The answer: I would lose 25 or more pounds if I stuck to my food and exercise program, with no swerving, splurging or side trips, for 4 entire months. Without question, I'd be very close to goal weight. How can I be sure? Because 2 summers ago, I joined a pretty rigid 12 step program called Food Addicts In Recovery and had a food plan that I followed to the letter for over 6 weeks before I started to bob and weave (translate: eat what I damn well pleased). And in that short time, I lost 28 pounds. My body has proven to me time and time again that if I do the right things, it will reward me with releasing those extra pounds and giving me energy and vitality for each day.

I'm so glad Helen posed that question and that I eventually stumbled upon it, because reflecting on my answer reminds me that the rewards of the hard work of eating cleanly and exercising regularly are worth every ource of effort I put in. In fact, the pay off is always greater than my effort! Even before a substantial amount of the weight begins to fall away, my head clears up, I feel energetic and I feel great about myself. That's where I'm heading right now, and it feels good! Thanks, Helen!

Monday, April 12, 2010

Weekend update

I had a good, fun and busy weekend. The weather was perfection here both days, esp. yesterday when it was a little warmer than Saturday. I had good walks both days - 2.3 miles on Saturday, and 2 walks yesterday for a total of 3.2 miles. In the middle of the night when I got up to go to the BR, both knees were STIFF! Not painful, but stiff. I know that's classic osteoarthritis, and that the best remedy for stiffness is continued moving and exercise. This morning it took about an hour for the stiffness to subside, and now they feel pretty good. Later today I'm going to Google knee arthritis and search for tips for optimizing function. My orthopedic doc told me that the scoping of arthritic knees often sets of more inflammation of existing arthritis. It seems to be true, because I never had a knee issue until the 2 meniscus tears. Even though I had substantial bone on bone arthritis on both sides! Anyhoo - the knees are doing great and I'm increasing my exercise almost daily.

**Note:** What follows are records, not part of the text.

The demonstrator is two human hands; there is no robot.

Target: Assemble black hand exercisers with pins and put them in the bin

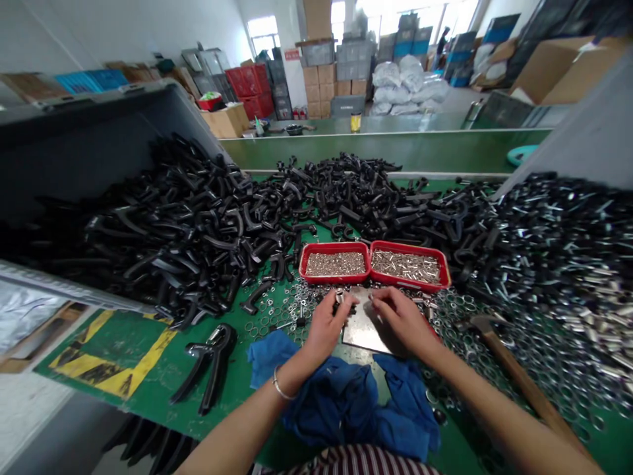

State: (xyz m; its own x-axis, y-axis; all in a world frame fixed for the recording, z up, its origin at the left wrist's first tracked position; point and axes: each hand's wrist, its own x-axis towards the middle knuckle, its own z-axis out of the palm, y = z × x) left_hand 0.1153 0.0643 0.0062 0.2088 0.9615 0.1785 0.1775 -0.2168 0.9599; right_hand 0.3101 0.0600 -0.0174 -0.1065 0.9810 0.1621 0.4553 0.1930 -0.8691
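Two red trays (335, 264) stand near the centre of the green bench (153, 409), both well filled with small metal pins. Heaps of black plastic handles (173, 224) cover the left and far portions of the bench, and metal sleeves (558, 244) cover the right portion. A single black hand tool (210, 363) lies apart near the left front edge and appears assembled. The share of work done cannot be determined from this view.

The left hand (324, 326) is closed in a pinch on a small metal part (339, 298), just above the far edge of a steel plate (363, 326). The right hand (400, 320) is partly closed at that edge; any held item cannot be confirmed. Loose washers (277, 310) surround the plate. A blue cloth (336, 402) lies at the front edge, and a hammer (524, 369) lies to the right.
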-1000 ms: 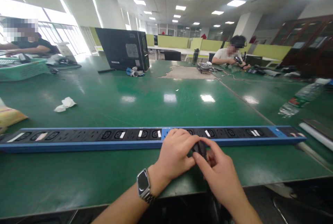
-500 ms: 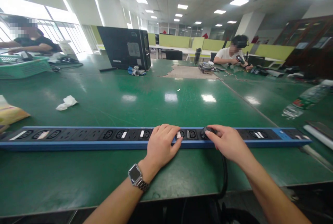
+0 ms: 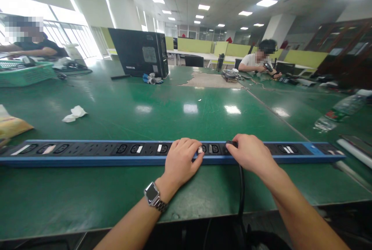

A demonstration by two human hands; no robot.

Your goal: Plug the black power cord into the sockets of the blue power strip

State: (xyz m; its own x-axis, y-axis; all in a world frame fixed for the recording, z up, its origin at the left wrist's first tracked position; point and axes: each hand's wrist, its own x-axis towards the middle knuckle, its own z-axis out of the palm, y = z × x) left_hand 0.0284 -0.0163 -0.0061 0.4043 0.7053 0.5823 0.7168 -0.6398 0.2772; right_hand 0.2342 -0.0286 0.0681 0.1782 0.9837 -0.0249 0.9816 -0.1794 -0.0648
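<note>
A long blue power strip [image 3: 87, 161] with black sockets lies across the green table. My left hand [image 3: 181, 161], with a watch on its wrist, is wrapped over the strip near its middle, thumb at the near side and fingertips by a small white label. To its right, my right hand [image 3: 250, 151] grips a black plug [image 3: 231, 143] at the strip's sockets. A black cable [image 3: 241, 192] hangs from under that hand over the table's front edge. Whether the plug sits in a socket is hidden by the fingers.
A black computer case [image 3: 139, 54] and gloves [image 3: 152, 79] stand at the back. Crumpled tissue [image 3: 74, 114], a green basket [image 3: 26, 75] and a yellow packet [image 3: 13, 124] are at left. A plastic bottle [image 3: 340, 110] lies at right. Two people sit across the table.
My right hand has tilted over the plug and shifted slightly up and left. The cable now hangs straighter and farther left. My left hand has barely moved.
</note>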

My food wasn't as clean and perfect over the weekend, but it was okay. Today I'm back to 100% on track. Bob Greene, Oprah's trainer, said in the same article I quoted last week to remember the 80-20 rule. If you follow your plan 80% of the time and relax a little the other 20%, you'll still have success. Of course the 20% can't be bingeing or eating those red-light foods that set one to irresistabe cravings. I always seem to be more liberal with my weekend eating, but my goal for the next weekend is to stay within my 1600-1700 range on one of the 2 days, and not exceed 2000 on the other. This is lifestyle change and management, not rigorous restricting of calories, aka dieting. But in order to lose the remaining 7.6 calories this month for the Beach Challenge, I have to keep nose to the grindstone. I want one of the tacky beach souvenirs! With her 8 pound loss during week 1, Tammy may be awarding herself some tacky souvenirs :D

I have a few spring pics to share - more flowering trees and plants that have caught my fancy. I have to remember to have my camera with me more often because I've passed a few amazing gardens that I couldn't capture because the camera was at home. DOH!




I love these bleeding hears - one of my favorites, and if you blink, you can miss their beautiful blooms!

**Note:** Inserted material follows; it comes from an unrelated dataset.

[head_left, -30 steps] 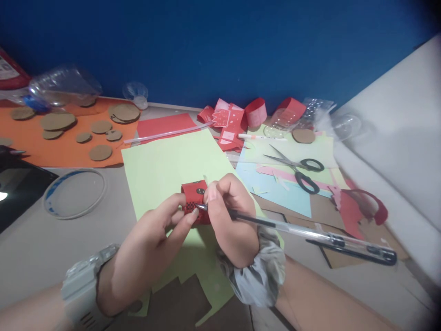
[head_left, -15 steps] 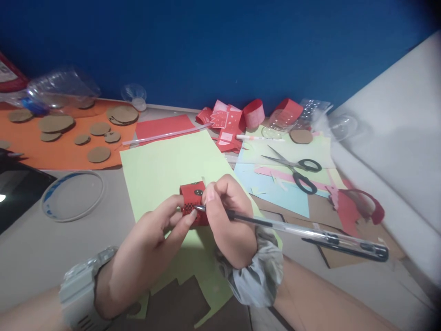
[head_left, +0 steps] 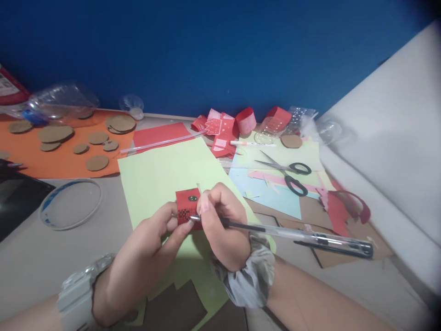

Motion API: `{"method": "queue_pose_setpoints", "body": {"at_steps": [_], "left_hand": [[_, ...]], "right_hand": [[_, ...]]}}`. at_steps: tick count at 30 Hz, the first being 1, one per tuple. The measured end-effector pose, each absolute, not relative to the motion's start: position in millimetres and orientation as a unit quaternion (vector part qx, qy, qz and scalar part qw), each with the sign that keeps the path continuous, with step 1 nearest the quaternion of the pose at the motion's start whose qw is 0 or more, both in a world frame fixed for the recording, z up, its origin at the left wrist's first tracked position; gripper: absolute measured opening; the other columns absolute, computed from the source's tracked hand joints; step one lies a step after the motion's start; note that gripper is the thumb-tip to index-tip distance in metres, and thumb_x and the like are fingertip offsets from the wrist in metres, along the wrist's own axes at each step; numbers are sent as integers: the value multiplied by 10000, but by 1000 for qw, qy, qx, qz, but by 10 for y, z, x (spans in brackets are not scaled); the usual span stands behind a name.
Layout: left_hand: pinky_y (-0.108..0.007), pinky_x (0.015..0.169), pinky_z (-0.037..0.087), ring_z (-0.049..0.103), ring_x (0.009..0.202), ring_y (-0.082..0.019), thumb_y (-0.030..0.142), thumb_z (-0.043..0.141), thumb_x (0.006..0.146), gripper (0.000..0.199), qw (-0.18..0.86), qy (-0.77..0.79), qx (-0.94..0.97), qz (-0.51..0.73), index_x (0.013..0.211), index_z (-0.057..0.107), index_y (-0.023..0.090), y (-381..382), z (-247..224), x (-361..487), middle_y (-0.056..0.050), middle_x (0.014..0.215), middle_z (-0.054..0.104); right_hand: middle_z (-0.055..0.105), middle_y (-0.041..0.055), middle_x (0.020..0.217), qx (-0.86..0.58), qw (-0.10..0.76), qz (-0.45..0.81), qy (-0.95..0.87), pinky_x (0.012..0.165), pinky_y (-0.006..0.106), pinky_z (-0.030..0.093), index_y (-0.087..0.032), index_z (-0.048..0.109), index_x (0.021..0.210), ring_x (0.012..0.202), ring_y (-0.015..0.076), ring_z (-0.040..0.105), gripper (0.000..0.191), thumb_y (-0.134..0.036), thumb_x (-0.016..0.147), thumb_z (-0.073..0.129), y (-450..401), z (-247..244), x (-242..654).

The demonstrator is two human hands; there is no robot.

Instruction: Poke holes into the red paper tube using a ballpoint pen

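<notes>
Between my hands is a small red paper piece (head_left: pixel 186 200) with black eye marks and a black checkered pattern. My left hand (head_left: pixel 151 248), with a pale watch on its wrist, pinches its lower left edge between thumb and fingers. My right hand (head_left: pixel 223 225) is closed round a clear-barrelled black gel pen (head_left: pixel 303 236), whose metal tip touches the red paper by my left thumb. Fingers of the right hand also rest against the paper's right side. Underneath lies a light green sheet (head_left: pixel 161 172) with a jagged cut lower edge.
Scissors (head_left: pixel 284 170) lie on coloured paper at the right, near red paper scraps (head_left: pixel 334 211). Orange paper (head_left: pixel 124 158) with cardboard discs (head_left: pixel 55 133) and a clear plastic bottle (head_left: pixel 65 99) are back left. A plastic ring (head_left: pixel 99 202) lies left. Red paper figures (head_left: pixel 223 131) stand by the blue wall.
The view has shifted slightly, so the scene sits a little lower and further left. The red piece has turned a little in my hands; the pen tip stays on it.
</notes>
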State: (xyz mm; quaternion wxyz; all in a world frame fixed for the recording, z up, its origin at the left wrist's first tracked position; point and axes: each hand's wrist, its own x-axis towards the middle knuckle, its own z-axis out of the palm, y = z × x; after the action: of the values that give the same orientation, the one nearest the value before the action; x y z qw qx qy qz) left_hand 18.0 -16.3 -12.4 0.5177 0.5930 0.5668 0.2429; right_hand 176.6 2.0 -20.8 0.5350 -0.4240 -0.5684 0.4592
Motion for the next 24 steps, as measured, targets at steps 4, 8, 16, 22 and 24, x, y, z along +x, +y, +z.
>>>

The husband has been gone since Last Thursday to be in Georgia for the Masters tournament and is staying through today to clean up lose ends with our soon to be college senior's FAFSA application for next year. He'll be home tomorrow and I'm ready! It's nice for a few days to have the house to myself, but enough is enough. I'm even looking forward to cooking more official meals again! That'll last for maybe a day, so I better do some extra cooking while the mood is here.